Die Hinterachslenkung, auch bekannt als Allradlenkung, ist eine fortschrittliche Fahrwerkstechnologie, die es den Hinterrädern eines Fahrzeugs ermöglicht, sich um wenige Grad zu drehen. Im Gegensatz zu einer herkömmlichen starren Hinterachse nutzt dieses System elektromechanische Aktoren, um den Winkel der Hinterräder in Abhängigkeit von Fahrzeuggeschwindigkeit und Lenkeinschlag der Vorderräder anzupassen.

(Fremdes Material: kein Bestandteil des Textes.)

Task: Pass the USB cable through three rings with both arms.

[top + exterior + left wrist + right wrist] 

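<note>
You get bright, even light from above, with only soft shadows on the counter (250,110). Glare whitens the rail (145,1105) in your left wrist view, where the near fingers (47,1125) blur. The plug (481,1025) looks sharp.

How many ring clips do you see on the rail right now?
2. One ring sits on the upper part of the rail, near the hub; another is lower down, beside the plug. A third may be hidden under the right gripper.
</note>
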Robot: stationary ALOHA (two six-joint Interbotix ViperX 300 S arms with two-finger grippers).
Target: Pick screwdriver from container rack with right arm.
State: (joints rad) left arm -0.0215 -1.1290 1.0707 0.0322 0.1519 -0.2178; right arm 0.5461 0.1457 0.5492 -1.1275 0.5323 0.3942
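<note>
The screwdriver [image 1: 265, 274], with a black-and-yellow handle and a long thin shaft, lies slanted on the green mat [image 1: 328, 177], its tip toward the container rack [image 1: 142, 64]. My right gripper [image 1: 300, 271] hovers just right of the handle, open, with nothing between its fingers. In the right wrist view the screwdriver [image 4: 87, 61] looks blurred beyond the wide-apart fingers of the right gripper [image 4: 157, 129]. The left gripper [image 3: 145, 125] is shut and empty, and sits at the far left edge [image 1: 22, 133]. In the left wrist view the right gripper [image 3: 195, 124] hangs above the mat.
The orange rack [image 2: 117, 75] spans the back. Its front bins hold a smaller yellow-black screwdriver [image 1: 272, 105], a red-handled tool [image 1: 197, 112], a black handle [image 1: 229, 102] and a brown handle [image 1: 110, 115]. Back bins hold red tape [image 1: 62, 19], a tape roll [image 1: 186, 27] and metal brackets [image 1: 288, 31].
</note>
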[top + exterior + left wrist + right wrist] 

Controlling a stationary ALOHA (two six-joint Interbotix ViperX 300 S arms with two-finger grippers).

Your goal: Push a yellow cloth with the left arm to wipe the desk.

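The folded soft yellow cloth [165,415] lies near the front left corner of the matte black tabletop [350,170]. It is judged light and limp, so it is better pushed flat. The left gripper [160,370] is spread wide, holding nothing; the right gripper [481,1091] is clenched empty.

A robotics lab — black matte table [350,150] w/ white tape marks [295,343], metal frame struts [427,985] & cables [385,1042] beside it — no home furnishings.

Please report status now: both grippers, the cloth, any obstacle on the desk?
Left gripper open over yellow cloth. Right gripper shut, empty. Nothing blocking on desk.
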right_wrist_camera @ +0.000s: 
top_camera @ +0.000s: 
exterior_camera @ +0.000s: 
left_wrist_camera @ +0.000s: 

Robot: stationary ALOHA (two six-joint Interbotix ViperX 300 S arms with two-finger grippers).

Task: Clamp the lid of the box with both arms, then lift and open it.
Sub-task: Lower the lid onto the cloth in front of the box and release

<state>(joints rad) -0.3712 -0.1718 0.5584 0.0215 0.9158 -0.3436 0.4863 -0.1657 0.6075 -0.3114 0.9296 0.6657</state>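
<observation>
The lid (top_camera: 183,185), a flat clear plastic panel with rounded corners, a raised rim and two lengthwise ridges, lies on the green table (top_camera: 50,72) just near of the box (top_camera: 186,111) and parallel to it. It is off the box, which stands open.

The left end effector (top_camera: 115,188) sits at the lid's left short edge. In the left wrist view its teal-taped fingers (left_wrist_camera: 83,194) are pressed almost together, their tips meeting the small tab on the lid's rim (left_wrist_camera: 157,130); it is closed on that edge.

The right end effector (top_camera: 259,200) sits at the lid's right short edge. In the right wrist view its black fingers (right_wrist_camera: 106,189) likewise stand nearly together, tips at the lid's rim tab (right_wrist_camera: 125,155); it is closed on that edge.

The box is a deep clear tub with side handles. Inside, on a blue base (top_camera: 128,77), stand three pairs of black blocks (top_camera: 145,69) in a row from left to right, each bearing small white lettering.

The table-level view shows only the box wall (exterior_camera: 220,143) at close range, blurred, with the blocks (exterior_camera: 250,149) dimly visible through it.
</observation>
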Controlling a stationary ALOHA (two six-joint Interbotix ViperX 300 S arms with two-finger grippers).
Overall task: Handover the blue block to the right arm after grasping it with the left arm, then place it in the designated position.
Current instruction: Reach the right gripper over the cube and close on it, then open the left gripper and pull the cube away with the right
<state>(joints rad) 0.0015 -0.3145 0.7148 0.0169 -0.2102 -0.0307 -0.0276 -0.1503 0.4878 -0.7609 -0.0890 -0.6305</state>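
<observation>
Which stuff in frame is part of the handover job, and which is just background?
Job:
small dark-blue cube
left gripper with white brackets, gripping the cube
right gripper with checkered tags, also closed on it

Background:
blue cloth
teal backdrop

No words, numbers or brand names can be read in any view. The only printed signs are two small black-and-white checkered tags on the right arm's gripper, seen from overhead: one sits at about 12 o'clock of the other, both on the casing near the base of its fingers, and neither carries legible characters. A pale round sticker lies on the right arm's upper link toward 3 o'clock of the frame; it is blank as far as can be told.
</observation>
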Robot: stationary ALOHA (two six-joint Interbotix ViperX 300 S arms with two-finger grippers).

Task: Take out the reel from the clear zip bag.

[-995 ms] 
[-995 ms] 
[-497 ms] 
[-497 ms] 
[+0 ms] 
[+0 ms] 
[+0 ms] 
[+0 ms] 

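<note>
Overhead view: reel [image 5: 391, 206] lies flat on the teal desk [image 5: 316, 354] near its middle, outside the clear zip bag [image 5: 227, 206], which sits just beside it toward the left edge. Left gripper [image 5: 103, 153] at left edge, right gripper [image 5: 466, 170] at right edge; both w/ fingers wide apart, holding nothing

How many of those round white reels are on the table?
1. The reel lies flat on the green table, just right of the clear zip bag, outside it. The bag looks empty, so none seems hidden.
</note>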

Bei niedriger Geschwindigkeit, typischerweise unter 60-80 km/h, schlagen die Hinterräder entgegengesetzt zu den Vorderrädern ein. Dieser Gegeneinschlag verkürzt den Radstand des Fahrzeugs virtuell, wodurch der Wendekreis deutlich verkleinert und die Agilität bei Rangiermanövern in der Stadt sowie beim Einparken verbessert wird. Bei hoher Geschwindigkeit lenken die Hinterräder in dieselbe Richtung wie die Vorderräder. Dieser gleichgerichtete Einschlag verlängert den Radstand virtuell, was zu einer erhöhten Stabilität bei Spurwechseln auf der Autobahn und einer besseren Straßenlage in schnellen Kurven führt. Gesteuert von einem zentralen Steuergerät, optimiert dieses System kontinuierlich das Fahrverhalten, um einen idealen Kompromiss zwischen Handlichkeit und Sicherheit zu bieten.